→ **WORK REQUEST**
Pull every line with the word "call" out of the entries below.

→ **DATA TO USE**

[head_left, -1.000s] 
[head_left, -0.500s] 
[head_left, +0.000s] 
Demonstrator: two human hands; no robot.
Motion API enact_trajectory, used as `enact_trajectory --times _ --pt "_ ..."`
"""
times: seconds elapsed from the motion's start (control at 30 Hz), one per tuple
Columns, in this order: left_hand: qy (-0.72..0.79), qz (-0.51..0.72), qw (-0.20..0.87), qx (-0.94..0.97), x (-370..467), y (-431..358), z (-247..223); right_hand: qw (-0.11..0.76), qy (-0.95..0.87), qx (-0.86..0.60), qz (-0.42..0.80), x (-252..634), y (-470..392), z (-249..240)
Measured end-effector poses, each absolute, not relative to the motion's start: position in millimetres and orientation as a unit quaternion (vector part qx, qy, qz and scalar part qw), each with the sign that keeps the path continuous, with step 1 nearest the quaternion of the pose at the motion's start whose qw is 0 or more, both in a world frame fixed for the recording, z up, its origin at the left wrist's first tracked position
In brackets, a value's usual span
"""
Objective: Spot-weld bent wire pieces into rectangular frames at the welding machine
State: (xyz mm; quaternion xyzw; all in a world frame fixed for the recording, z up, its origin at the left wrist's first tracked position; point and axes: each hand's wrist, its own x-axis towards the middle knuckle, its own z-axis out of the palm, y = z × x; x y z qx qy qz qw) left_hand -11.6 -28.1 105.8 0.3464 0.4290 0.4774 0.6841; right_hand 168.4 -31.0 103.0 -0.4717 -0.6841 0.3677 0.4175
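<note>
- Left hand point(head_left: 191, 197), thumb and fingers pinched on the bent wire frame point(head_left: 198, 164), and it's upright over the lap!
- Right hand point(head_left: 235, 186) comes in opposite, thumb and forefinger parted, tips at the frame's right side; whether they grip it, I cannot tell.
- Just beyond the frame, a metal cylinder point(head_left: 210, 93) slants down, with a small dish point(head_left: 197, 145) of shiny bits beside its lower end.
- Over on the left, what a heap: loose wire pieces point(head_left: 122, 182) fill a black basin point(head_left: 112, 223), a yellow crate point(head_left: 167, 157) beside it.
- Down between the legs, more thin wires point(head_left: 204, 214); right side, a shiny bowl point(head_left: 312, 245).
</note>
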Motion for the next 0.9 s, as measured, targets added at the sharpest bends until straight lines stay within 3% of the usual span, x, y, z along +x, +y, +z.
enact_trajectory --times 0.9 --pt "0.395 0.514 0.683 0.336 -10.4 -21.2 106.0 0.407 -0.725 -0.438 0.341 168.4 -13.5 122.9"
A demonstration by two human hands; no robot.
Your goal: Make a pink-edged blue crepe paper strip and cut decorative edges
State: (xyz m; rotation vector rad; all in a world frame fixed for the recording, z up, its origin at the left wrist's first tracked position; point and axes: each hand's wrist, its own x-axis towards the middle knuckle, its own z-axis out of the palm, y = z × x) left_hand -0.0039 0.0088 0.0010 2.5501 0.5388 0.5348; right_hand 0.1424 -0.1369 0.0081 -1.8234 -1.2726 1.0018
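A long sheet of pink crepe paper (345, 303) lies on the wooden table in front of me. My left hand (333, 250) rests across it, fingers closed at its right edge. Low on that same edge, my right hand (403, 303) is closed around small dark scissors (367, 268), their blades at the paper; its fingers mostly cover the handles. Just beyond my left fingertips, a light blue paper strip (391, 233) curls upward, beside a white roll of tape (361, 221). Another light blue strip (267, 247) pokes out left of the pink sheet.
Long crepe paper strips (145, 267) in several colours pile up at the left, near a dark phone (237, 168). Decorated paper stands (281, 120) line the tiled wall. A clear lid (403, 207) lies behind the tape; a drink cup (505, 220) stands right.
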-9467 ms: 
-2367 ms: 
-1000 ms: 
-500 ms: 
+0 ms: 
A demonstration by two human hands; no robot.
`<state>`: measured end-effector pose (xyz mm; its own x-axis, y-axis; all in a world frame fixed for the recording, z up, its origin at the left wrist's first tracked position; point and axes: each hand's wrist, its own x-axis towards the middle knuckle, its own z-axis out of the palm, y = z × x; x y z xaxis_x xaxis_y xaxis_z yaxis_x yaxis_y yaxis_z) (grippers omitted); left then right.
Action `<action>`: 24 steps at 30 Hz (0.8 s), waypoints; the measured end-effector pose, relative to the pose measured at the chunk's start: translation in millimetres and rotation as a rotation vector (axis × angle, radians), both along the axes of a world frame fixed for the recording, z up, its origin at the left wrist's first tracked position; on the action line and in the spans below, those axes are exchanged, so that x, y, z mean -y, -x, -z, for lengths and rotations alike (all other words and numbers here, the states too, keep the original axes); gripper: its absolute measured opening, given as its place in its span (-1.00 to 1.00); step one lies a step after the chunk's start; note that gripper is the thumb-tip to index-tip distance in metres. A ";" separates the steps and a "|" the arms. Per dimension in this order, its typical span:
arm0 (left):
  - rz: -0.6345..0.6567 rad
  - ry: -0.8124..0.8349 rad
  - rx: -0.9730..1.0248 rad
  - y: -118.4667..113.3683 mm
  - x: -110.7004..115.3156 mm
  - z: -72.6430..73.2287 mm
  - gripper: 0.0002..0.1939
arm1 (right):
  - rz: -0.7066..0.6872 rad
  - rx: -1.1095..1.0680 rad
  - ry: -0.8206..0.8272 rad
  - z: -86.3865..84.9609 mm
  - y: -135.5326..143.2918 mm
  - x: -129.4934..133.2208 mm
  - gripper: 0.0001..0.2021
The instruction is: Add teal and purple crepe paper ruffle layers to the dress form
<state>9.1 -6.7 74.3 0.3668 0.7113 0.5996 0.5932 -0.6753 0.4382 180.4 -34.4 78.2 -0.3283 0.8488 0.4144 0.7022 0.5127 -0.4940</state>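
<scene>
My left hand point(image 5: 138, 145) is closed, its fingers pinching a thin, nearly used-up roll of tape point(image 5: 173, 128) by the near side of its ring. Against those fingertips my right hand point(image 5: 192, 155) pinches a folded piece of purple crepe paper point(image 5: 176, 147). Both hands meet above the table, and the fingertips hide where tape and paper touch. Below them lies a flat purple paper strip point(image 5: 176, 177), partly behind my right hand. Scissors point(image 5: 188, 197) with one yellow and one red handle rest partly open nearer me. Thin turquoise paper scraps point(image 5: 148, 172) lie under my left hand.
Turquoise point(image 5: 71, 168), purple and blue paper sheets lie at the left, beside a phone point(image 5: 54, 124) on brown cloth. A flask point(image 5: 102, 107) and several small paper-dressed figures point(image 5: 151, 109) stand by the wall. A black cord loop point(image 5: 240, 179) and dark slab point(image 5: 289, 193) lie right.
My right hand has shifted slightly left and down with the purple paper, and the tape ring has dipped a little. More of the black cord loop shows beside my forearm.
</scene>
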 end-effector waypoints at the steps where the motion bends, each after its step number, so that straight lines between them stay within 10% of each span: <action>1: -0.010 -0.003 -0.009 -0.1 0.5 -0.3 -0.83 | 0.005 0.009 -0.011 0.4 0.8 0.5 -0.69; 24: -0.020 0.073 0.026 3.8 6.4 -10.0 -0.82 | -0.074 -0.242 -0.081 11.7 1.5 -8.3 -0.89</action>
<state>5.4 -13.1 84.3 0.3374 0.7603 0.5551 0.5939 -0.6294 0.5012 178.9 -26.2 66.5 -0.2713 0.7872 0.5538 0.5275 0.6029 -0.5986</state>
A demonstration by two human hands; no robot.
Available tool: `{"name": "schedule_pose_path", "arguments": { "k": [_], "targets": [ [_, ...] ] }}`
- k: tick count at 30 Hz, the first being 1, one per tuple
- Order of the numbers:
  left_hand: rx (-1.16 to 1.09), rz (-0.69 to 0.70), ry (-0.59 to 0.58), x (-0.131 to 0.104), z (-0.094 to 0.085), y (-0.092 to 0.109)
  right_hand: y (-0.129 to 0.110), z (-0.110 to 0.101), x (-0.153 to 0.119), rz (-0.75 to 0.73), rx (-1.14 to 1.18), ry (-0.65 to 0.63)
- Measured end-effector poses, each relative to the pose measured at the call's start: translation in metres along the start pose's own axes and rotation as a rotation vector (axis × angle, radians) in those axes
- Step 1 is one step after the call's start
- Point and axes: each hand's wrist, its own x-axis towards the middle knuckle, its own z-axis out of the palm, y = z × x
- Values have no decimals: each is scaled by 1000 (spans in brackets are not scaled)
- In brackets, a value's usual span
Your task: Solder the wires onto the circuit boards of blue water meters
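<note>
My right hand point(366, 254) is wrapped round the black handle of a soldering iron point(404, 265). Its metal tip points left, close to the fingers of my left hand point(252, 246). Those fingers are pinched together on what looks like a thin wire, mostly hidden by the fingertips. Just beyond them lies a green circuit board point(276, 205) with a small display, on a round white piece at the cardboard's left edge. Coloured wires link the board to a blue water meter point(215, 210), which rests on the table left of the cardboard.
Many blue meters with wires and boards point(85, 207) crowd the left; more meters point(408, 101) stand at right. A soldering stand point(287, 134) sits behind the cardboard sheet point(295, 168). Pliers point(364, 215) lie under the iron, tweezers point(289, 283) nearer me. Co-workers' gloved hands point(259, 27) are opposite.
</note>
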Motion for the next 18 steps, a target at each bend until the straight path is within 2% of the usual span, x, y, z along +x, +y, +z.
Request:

→ **WRITTEN RESPONSE**
- Measured end-effector poses, each relative to the pose measured at the call's start: translation in metres along the start pose's own axes and rotation as a rotation vector (axis × angle, radians) in those axes
- Step 1 is one step after the call's start

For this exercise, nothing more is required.